Backes went on to explain that deviating from the game plan is a mindset issue that the team needs to overcome.
“I think so,” said Backes. “It’s time and score and realizing what’s required to get back on the page. It’s not going to be a perfect 60 minutes. I don’t think anyone ever believes that you’re going to play a perfect 60 minutes; it’s a game of mistakes, but limit the quality of mistakes, pick each other up when mistakes are made and know that there’s times when it’s not going the right way and it’s not necessarily go out there and score a goal, but there’s shifts where it’s just -- let’s get the puck, get it in their zone, forecheck it, get it stopped, and spend some time in their end and take some pressure off of our goalie and our defensemen that have been spending too much time in our zone.
“Anaheim’s got a few very good, very big boys that it’s tough to knock them off the puck and steal it from them and get going the other way, but when we get that opportunity we need to do it, get out of there and make them play in their zone and defend where they’re not just setting up camp in our end. That mentality has got to stick with us when we come back into this place (TD Garden) and not give other teams life when they had no reason to have life.”
As one can surmise the lack of scoring has become a major source of frustration with the players combined with the fact that Boston has had difficulty winning games at home.

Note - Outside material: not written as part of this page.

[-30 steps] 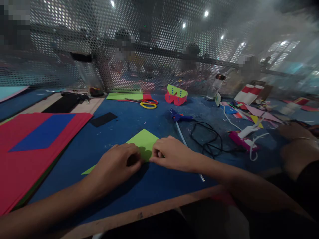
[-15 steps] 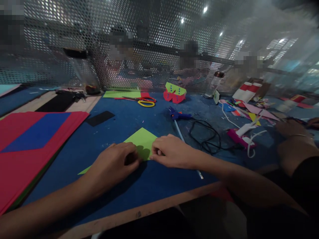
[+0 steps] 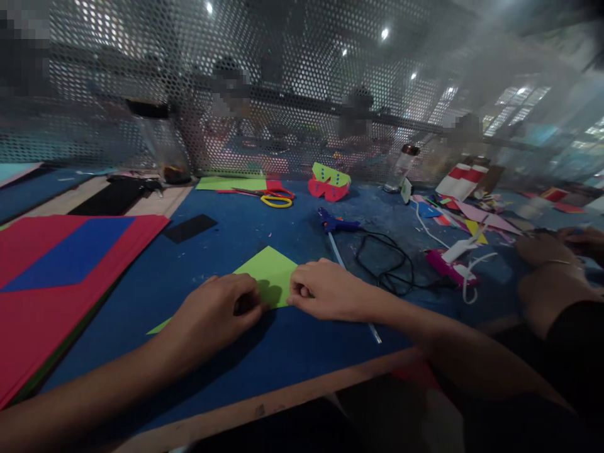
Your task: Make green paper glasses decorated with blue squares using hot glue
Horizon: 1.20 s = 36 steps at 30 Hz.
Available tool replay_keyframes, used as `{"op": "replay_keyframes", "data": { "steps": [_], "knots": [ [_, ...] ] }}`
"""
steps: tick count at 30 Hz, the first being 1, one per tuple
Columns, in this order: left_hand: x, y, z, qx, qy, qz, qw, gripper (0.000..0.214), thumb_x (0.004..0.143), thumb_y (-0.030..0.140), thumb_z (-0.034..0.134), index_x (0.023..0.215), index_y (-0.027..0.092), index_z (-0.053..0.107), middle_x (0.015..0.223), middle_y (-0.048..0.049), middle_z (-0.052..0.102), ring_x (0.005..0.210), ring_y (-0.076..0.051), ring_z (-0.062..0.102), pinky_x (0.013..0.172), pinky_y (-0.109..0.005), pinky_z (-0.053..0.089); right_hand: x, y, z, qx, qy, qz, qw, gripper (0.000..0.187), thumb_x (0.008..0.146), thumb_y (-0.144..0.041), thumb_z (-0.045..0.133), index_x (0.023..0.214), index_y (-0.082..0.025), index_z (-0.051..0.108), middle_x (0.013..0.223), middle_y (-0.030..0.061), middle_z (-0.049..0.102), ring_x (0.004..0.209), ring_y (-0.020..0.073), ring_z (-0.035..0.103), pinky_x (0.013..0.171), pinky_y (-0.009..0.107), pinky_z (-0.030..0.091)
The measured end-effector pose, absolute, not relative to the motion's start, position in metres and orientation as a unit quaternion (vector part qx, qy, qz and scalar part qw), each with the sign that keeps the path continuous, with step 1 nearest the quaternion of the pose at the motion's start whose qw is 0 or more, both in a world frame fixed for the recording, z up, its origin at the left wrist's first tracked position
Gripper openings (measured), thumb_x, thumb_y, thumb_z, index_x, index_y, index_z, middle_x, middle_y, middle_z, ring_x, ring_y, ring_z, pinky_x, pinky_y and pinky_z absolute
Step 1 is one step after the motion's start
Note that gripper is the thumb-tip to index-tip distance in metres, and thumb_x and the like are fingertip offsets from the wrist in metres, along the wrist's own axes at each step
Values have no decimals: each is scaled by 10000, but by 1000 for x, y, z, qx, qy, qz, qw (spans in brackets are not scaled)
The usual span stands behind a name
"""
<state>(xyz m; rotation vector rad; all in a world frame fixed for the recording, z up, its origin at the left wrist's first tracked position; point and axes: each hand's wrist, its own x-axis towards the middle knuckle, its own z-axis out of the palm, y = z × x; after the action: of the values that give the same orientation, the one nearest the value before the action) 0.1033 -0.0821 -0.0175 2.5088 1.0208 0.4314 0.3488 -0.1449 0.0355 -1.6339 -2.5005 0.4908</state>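
A light green sheet of paper (image 3: 268, 270) lies on the blue table top (image 3: 292, 226) in front of me. My left hand (image 3: 214, 314) rests on its near left part, fingers curled and pressing the paper down. My right hand (image 3: 325, 290) sits on the sheet's near right edge, fingertips pinched together on the paper. The two hands almost touch. A thin green corner of the sheet (image 3: 158, 327) sticks out to the left under my left hand.
A stack of red sheets with a blue piece (image 3: 61, 264) lies left. Scissors (image 3: 274, 195), a red and green paper craft (image 3: 330, 182), a blue glue gun (image 3: 337, 223) with black cable (image 3: 387, 264) and paper scraps lie beyond. Another person's hands (image 3: 547, 264) work at right. A perforated metal screen stands behind.
Both hands stay pressed on the green paper in nearly the same place. The view has shifted slightly.
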Motion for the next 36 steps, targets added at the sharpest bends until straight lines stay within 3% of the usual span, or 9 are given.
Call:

On most nights, the effort is there but the desired results have been hard to come by as the team’s 7-8-0 record, which is 24th-best in the League, attests.
On the opposite end of the spectrum, the Bruins 9-5-3 record on the road trails only the New York Rangers for tops in the NHL.

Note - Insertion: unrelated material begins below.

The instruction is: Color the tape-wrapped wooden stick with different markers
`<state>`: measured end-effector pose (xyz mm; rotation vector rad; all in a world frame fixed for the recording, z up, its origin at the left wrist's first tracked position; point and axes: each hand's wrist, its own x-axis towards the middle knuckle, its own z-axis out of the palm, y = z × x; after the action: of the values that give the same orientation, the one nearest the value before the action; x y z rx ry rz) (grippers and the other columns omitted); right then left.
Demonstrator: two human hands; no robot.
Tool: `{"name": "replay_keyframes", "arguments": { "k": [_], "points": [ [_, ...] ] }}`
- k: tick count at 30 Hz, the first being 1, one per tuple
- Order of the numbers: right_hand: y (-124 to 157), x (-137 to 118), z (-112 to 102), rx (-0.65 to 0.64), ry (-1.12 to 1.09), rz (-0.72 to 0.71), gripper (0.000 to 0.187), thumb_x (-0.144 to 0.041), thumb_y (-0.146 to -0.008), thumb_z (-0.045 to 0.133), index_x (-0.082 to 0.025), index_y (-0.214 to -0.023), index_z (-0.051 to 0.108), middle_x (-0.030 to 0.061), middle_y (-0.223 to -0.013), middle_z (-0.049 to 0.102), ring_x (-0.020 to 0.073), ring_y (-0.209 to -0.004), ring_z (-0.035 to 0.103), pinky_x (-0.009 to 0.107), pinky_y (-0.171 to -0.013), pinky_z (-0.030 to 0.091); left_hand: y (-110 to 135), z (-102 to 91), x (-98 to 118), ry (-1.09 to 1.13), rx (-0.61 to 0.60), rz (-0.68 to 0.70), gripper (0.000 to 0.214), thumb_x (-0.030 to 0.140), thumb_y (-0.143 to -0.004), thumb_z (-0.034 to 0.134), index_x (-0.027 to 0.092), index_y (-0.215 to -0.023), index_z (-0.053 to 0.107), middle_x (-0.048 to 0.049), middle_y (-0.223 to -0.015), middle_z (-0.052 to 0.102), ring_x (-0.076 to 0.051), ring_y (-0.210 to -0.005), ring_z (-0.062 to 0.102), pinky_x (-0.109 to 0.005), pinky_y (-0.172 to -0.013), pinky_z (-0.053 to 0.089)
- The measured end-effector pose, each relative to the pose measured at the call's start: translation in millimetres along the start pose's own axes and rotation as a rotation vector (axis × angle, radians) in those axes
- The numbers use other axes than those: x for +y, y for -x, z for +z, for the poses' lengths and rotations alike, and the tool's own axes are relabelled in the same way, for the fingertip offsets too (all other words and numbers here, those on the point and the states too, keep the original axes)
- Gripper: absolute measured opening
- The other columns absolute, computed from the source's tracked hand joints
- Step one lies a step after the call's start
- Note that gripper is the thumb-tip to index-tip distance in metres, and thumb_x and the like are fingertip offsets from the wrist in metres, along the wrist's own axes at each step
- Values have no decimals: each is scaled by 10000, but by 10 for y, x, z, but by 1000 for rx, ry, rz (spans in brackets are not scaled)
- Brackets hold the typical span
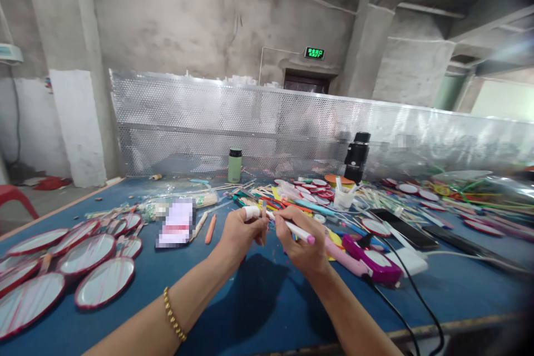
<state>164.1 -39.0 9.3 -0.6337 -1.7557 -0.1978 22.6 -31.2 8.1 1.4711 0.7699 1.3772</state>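
Over the surface (267, 317), the left hand (244, 233) pinches an upright stick (264, 212); just to its right, the right hand (303, 245) grasps a slanting pen (299, 232) pointing towards it, contact unclear.

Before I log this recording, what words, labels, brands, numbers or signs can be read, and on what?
"安全出口": wall sign, top row.
"EXIT": same sign, below.
Lit phone: blurred, unreadable.
Black bottle: mark too small to read.
Pen in right hand: none readable.
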Motion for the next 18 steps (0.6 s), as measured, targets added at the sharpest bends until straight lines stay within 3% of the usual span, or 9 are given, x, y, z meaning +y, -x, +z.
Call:
{"name": "replay_keyframes", "arguments": {
  "k": [18],
  "points": [
    [-11,-11,4,7,-6,3,101,-168,-858,555,-190,-806,639,-8,-652,628,95,-526,544,218,-518,448,0,1,-6,-7,19,7,217,322,-713,675,158,-593,600,31,-431,542,-94,-410,481,-213,-451,411]
  ]
}}
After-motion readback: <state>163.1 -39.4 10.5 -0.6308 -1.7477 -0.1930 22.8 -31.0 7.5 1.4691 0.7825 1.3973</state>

“I don’t think it’s about the opponent,” said David Krejci when asked to compare his team’s play at home versus on the road. “I think it’s about our game. Stick to the game plan. Our game shouldn’t change. We don’t have two game plans, on the road and at home. We have the same one and we have to buy in. For some reason, we’re doing a better job on the road than at home.”

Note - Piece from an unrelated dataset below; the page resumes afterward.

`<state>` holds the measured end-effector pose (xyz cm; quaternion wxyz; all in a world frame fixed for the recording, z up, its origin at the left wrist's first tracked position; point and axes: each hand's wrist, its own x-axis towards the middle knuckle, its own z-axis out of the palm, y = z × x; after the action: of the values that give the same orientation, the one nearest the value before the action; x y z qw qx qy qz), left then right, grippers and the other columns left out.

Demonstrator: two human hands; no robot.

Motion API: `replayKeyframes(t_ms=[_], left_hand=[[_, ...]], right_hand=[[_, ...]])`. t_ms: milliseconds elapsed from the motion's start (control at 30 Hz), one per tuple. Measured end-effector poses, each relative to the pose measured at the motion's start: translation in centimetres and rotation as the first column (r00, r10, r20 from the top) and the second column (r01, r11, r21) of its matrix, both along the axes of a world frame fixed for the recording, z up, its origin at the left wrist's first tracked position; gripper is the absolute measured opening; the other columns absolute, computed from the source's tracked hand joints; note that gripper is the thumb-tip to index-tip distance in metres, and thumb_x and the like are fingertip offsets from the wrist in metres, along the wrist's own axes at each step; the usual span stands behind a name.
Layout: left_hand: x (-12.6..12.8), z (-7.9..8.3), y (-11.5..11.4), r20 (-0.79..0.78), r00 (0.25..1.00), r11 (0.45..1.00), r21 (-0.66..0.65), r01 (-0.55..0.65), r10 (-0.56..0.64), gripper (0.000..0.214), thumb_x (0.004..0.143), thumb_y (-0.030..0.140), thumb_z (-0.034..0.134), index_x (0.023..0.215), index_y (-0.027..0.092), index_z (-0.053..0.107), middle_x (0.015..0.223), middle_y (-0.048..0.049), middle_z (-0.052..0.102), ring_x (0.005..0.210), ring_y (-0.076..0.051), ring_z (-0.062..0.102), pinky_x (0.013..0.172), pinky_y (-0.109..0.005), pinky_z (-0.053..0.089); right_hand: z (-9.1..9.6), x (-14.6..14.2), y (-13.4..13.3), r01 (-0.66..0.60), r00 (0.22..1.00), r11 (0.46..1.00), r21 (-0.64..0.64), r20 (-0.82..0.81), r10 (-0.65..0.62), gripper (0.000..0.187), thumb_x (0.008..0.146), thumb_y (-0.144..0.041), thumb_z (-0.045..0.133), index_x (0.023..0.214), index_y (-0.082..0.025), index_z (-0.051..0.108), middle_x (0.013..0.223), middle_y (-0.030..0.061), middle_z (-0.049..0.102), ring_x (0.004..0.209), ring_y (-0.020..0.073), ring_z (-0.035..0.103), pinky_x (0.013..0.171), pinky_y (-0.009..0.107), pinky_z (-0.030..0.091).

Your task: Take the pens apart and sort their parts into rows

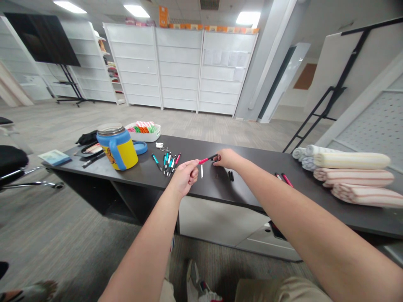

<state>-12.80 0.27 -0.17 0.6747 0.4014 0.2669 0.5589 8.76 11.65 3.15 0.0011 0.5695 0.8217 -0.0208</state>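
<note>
A pen with a pink barrel and a black end [204, 161] is held level above the dark tabletop. My left hand [185, 177] is closed, pinching its pink part. The fingers of my right hand [229, 159] close on the black end, their tips partly hidden. Below the pen lie thin white sticks like refills [202, 171]. Two short black pen parts [231, 175] rest under my right wrist. Left of my left hand is a pile of blue, white, black and pink pens [169, 163]. Beyond my right forearm lie a pink pen [286, 180] and a whitish one [278, 176].
On the left stand a blue-and-yellow mug [121, 149], a blue lid [140, 147] and a white basket of colourful packets [147, 135]. Rolled striped towels [355, 177] are stacked at the right end of the dark table [252, 156]. An office chair [14, 161] stands left.
</note>
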Motion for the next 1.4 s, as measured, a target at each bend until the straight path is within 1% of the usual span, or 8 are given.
replayKeyframes(t_ms=[167,333,533,700,900,1067,1167,1400], left_hand=[[0.0,0.0,0.0,-0.003,1.000,1.000,-0.003,0.000,0.000,0.038,0.084,0.045,0.080,0.080,0.017,0.054,0.052,0.0095,0.042,0.039,-0.003,0.025,0.036,-0.017,0.015],[0.0,0.0,0.0,0.006,1.000,1.000,-0.001,0.005,-0.005,0.038,0.084,0.044,0.080,0.080,0.017,0.054,0.052,0.0093,0.042,0.039,-0.003,0.024,0.036,-0.017,0.015],[-0.1,-0.1,0.1,0.000,1.000,1.000,0.001,0.004,-0.004,0.039,0.083,0.045,0.080,0.080,0.018,0.053,0.052,0.0095,0.042,0.039,-0.003,0.024,0.036,-0.017,0.015],[-0.1,-0.2,0.1,0.005,1.000,1.000,0.007,0.004,-0.004,0.039,0.084,0.044,0.080,0.078,0.018,0.051,0.052,0.0094,0.042,0.039,-0.003,0.025,0.036,-0.017,0.015],[0.0,-0.1,0.1,0.004,1.000,1.000,-0.001,0.003,-0.003,0.038,0.085,0.044,0.079,0.079,0.018,0.052,0.052,0.0095,0.042,0.039,-0.003,0.024,0.036,-0.017,0.015],[-0.1,-0.1,0.1,0.001,1.000,1.000,0.004,0.001,-0.001,0.038,0.086,0.044,0.078,0.077,0.017,0.052,0.052,0.0091,0.042,0.040,-0.003,0.024,0.036,-0.017,0.015],[-0.1,-0.1,0.1,-0.001,1.000,1.000,0.004,0.001,-0.001,0.037,0.085,0.044,0.079,0.080,0.017,0.055,0.053,0.0092,0.042,0.040,-0.003,0.024,0.036,-0.017,0.015],[-0.2,-0.1,0.0,-0.003,1.000,1.000,-0.007,-0.005,0.005,0.037,0.083,0.045,0.080,0.083,0.016,0.058,0.053,0.0095,0.041,0.040,-0.002,0.025,0.037,-0.017,0.015]], right_hand=[[0.2,-0.5,-0.3,0.024,1.000,1.000,0.016,0.019,-0.024,0.024,0.081,-0.041,0.076,0.099,-0.025,0.079,0.096,0.0012,0.079,0.086,0.0195,0.071,0.072,0.026,0.047],[0.1,-0.7,-0.2,0.045,0.998,0.999,0.027,0.040,-0.046,0.027,0.079,-0.039,0.078,0.102,-0.024,0.078,0.098,0.0026,0.079,0.090,0.0212,0.071,0.074,0.026,0.049],[0.1,-0.7,-0.5,0.052,0.998,0.998,0.032,0.042,-0.053,0.024,0.083,-0.039,0.076,0.101,-0.023,0.078,0.099,0.0028,0.079,0.091,0.0202,0.071,0.074,0.025,0.049],[0.2,-1.3,-1.1,0.080,0.996,0.996,0.045,0.040,-0.082,0.022,0.086,-0.039,0.072,0.095,-0.021,0.079,0.095,0.0063,0.079,0.090,0.0221,0.073,0.076,0.026,0.050],[0.2,-2.4,-1.5,0.198,0.980,0.979,0.058,0.023,-0.199,0.026,0.088,-0.038,0.068,0.096,-0.016,0.080,0.099,0.0141,0.079,0.098,0.0264,0.073,0.081,0.028,0.052],[0.0,-3.3,-1.3,0.324,0.946,0.944,0.069,-0.018,-0.323,0.038,0.090,-0.038,0.064,0.112,-0.010,0.076,0.114,0.0215,0.076,0.107,0.0293,0.072,0.084,0.029,0.054],[-0.2,-3.9,-1.1,0.353,0.935,0.934,0.055,-0.039,-0.351,0.035,0.090,-0.035,0.065,0.112,-0.011,0.077,0.115,0.0218,0.075,0.109,0.0298,0.072,0.085,0.030,0.054],[-0.8,-4.6,0.0,0.362,0.932,0.932,0.033,-0.046,-0.360,0.035,0.091,-0.037,0.065,0.109,-0.011,0.080,0.104,0.0216,0.077,0.110,0.0304,0.072,0.085,0.030,0.054]])
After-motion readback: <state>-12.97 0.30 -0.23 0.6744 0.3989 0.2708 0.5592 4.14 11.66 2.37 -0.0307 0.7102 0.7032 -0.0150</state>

Compounding matters for the players is the fact that the fans expect the Bruins to be the old school Big, Bad, Bruins and while those days are gone due to the sport evolving into one of speed and skill, those same fans still want to see their favorite team come out on the winning side of the ledger when they pay their hard-earned cash to attend games and since that is not occurring on a frequent basis, TD Garden’s boo-birds are getting louder with each loss.
Defenseman Adam McQuaid feels the fans frustration.
“It just goes without saying that you want to be tough to play against at home and you want this to be a place that teams don’t look forward to coming in and playing,” McQuaid said after the loss to Anaheim. “So yeah, I mean, we have great fans that deserve to come see a winning product. So, I guess it goes without saying, but we would like to be better at home, and improve our record here.”
The Bruins have a long tradition of putting winning products on the ice. As we all remember, the franchise is just five seasons removed from a Stanley Cup championship. After spending the last two seasons watching the playoffs and not seeing their favorite team play in them, the fans’ patience is beginning to wear thin and that may not be fair to the current lineup as there are only six players who played on that Cup winning team on the roster today.
For the most part, this is a young team gaining on-the-job experience but it does not excuse them from executing the game plan as best they can each and every night. Doing so would ensure wins at home, quiet the boo-birds, make the Bruins the team that opponents wish they could avoid, and ultimately, see the club return to the playoffs.